Check every line of the following material for the word "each", then say how many have it, with no other words.

_ _ _ _ _ _ _

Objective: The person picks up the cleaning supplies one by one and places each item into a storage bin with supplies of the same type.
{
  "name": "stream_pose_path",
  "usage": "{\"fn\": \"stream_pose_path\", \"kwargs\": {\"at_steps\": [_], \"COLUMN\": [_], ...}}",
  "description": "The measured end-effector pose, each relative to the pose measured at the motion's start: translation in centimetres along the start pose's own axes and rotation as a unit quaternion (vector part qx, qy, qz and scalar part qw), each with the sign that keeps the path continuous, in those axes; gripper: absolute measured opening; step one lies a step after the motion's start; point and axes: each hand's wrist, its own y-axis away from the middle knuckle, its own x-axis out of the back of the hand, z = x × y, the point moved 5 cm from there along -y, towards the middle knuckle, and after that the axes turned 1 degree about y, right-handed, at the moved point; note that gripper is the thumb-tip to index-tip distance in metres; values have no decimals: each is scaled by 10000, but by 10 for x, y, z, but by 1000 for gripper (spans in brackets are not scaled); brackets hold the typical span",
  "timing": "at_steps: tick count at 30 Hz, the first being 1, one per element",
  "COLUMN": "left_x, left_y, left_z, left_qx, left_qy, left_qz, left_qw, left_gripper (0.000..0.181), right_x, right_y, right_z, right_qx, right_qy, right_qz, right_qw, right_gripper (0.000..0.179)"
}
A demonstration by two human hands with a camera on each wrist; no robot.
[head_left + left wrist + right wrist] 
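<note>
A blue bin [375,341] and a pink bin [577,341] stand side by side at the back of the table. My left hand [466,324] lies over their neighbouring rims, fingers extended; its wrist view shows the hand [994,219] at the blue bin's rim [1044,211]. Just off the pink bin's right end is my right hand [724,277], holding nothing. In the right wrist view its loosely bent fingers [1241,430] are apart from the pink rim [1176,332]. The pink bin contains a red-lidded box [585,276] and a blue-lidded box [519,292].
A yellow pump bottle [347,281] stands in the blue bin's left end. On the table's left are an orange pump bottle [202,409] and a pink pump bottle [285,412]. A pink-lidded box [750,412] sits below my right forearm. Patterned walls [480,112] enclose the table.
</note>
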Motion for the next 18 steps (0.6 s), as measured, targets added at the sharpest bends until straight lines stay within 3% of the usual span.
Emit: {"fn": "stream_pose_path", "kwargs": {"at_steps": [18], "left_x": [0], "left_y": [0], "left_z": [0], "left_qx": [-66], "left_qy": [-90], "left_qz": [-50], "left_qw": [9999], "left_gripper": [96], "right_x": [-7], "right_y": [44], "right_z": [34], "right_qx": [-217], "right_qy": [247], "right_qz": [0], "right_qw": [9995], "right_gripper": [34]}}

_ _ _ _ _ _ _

## Solution for this problem
3